Memories of Times Past

The other day, as I was writing and thinking about something I read, this memory emerged from my past. The item I read, was a grandmother asking this question: “What do my own grandchildren know about who I was in my life?”  She discussed how they knew her as their grandmother, but not as a person, who had lived a fully exciting life. That started me wandering through my past experiences and this image popped into my head.

As a child, our family was always on the move. That being a military family and we were uprooted and replanted over and over again. This is not concussive to life-long friendships. Our family only saw are extended families in the summer for one month when we were “in-country.”  Both of our parents’ families lived one lot apart in a small town in the south.

Across the street from my father’s family home was what you see in the image above. A huge green front yard, with a huge tree and the most magnificent tree swing I had ever seen. Every morning, I would look out the kitchen window and could not wait to sit and swing away those summer mornings. Times were quite different then. This was a very safe place to live, work, worship, and summer there.

Once I had permission, I ran across the dirt road and sat on the swing. I don’t know how long a swung on that swing, but I remember the wonderful family that lived in the home where my favorite swing lived. They were Ward and Florence Graue. Such a wonderful Godly pair with a boy who was autistic. Ward drove a truck and Florence stayed home loving and bringing up their son, Keith.

I can see Florence even now in my mind’s eye. Short, curly gray streaked hair and the most magnificent baker and cook. She would see Keith pounding on the big front window and call out the front door for me to come in and visit.

Keith was such a loving person, much older than I was and he always wanted to give everyone hugs. Florence would take his arms gently and say: “Okay Keith one hug is enough” and put his arms down by his side. I was never afraid of Keith because I had known him all my life. Florence always had such delicious, delicious food cooking and baking in her home. The Graue’s had a huge garden in their back yard outside the back door. Florence, Keith, and I would often go out and pick vegetables from that garden.

Years passed and our family went back and forth overseas again and again, and upon our return, I ran across the dirt road to that swing. One year, we returned to our grandparents’ home and Ward [Florence’s husband] passed away. Florence to me was a pillar of strength. She went right on living and taking care of Keith, that garden, her home, and her church volunteering. At the time, I thought that was a normal thing, but as I grew up the strength and fortitude Florence had begun to sink in on me.

Fast forward to my years in college. Keith, now in his late thirties, was still around and the same as I knew him as a child. Florence, ever diligent in her duties, continued as I had always known her. I remember one Saturday morning when I drove out to visit my grandparents and Florence, watching Florence come across the now paved road to my grandparents’ home.
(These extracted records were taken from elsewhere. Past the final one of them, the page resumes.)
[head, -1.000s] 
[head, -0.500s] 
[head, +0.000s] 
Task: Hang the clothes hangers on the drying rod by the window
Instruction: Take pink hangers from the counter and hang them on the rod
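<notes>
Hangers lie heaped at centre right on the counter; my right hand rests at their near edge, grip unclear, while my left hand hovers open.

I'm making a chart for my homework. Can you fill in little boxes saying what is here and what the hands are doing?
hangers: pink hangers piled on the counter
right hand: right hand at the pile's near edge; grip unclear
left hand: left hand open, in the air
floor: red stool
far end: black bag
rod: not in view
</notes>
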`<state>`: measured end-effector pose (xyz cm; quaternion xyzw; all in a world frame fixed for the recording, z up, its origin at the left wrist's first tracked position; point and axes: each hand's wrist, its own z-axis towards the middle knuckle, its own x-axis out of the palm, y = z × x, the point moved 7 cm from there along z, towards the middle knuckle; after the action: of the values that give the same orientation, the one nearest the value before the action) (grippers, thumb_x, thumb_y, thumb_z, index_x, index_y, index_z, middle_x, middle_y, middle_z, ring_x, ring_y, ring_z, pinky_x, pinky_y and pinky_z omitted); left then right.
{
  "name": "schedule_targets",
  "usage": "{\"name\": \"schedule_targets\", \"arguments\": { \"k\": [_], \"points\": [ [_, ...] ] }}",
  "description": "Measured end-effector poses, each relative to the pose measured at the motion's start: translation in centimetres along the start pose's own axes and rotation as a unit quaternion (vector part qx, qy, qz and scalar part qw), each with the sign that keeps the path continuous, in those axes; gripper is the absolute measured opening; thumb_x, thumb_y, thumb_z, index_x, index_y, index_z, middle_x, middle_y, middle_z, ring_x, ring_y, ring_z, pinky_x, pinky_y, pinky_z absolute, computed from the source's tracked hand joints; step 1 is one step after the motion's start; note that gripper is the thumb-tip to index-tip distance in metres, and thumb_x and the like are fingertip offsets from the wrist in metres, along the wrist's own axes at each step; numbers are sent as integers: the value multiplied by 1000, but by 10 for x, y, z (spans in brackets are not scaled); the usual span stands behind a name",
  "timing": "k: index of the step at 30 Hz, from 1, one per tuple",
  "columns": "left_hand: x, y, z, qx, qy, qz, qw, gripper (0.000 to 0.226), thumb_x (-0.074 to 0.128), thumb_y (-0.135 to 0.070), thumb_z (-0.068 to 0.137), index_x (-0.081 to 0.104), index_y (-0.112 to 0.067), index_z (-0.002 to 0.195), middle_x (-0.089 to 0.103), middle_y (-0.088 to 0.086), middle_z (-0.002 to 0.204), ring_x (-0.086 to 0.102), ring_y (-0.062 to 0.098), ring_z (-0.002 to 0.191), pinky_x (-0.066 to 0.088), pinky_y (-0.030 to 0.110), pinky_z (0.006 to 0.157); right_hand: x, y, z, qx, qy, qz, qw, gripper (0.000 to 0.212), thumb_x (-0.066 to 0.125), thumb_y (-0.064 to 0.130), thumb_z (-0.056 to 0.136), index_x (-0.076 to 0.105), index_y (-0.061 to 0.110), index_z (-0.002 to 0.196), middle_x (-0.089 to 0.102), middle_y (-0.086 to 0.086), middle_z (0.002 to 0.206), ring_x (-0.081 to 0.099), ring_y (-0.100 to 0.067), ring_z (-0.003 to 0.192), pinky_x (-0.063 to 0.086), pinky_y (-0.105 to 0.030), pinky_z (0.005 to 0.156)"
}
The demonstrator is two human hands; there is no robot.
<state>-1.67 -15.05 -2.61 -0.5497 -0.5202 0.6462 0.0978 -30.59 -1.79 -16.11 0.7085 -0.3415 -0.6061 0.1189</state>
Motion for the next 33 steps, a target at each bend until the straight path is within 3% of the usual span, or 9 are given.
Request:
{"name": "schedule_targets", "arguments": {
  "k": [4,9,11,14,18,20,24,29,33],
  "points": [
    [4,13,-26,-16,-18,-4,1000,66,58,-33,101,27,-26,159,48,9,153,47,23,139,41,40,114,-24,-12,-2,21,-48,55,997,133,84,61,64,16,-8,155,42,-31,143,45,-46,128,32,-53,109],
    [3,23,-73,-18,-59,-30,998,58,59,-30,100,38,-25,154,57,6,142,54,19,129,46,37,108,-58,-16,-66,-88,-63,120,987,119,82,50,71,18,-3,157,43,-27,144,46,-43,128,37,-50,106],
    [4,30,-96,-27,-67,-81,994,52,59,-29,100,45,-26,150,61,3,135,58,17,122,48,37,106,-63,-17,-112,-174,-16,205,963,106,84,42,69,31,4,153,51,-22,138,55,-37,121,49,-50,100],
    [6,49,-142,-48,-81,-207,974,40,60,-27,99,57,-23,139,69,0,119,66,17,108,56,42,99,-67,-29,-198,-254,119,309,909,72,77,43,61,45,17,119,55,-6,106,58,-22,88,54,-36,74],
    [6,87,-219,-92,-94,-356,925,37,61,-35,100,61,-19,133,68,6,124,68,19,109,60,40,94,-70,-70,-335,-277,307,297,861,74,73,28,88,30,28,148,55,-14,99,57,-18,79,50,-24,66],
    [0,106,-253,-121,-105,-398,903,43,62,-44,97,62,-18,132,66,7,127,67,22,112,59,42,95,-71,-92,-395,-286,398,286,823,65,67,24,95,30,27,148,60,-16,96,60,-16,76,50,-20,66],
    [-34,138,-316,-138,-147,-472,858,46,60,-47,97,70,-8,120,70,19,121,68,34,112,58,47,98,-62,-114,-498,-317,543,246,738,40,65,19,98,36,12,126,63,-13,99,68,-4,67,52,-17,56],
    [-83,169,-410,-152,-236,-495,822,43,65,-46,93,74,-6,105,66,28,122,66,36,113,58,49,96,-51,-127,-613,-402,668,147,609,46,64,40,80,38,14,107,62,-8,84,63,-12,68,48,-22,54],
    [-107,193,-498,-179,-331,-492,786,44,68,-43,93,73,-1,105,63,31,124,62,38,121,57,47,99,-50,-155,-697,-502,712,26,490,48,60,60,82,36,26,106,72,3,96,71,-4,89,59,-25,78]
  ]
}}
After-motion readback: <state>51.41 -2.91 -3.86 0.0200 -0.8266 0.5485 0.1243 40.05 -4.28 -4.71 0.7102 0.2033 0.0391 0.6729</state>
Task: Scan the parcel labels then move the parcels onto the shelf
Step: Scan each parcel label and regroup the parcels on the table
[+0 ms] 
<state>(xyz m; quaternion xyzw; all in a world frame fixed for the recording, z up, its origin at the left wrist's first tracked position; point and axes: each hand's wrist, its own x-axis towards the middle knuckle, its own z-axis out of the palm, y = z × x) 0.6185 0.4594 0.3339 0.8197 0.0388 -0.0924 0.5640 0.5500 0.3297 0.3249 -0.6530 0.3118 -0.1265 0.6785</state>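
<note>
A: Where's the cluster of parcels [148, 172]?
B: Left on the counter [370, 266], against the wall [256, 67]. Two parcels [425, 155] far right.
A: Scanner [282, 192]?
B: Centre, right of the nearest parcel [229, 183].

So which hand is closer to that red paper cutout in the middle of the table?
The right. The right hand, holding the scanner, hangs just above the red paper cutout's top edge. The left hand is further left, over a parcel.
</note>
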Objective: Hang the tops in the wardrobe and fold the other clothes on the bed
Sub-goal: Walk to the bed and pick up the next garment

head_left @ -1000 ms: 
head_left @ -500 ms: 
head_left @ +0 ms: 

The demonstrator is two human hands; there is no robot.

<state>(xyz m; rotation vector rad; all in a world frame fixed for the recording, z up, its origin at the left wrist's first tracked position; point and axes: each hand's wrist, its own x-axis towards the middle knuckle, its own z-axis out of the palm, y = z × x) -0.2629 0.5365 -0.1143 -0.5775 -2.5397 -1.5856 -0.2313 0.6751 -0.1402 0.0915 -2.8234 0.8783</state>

She had a sack in her hand, and my grandmother had pulled a bright yellow chair up to her kitchen sink. I was sitting there in the viewing section wondering what this ritual was going to provide for my entertainment!

Both my grandmother and Florence have grey hair that had a “tinge” of yellow to it. After much laughter and chatter, that ritual began. Florence pulled out a bottle of “bluing shampoo color” and they began to wet and soap up their head with the bluing shampoo. The kitchen was full of hilarious laughter, and those two old women sat drinking coffee and their heads covered in blue shampoo. I laughed and laughed!

This hilarious entertainment went on for hours. They each took turns rinsing their hair, conditioning it, then setting their hair in curlers and by now it was lunch time. Sweet tea was made; lunch was made and more laughter and reminiscing of times long past. You know, it never dawned on me where was Keith or who was watching him while this ritual of getting the yellow out of their grey hair in my grandmother’s kitchen.

Well, times have long passed when my grandparents and Florence passed on to their reward in Heaven. I heard from some other distant relatives, Keith was placed in a home where both Ward and Florence put away savings for him to be taken care of once they passed. The last time I was in that small southern town was for a college reunion of sorts. I was married, my own children were grown and gone. I had my husband drive to that part of the small town and had him park on that same street and just sat there and let the years flood back to me on memories long passed.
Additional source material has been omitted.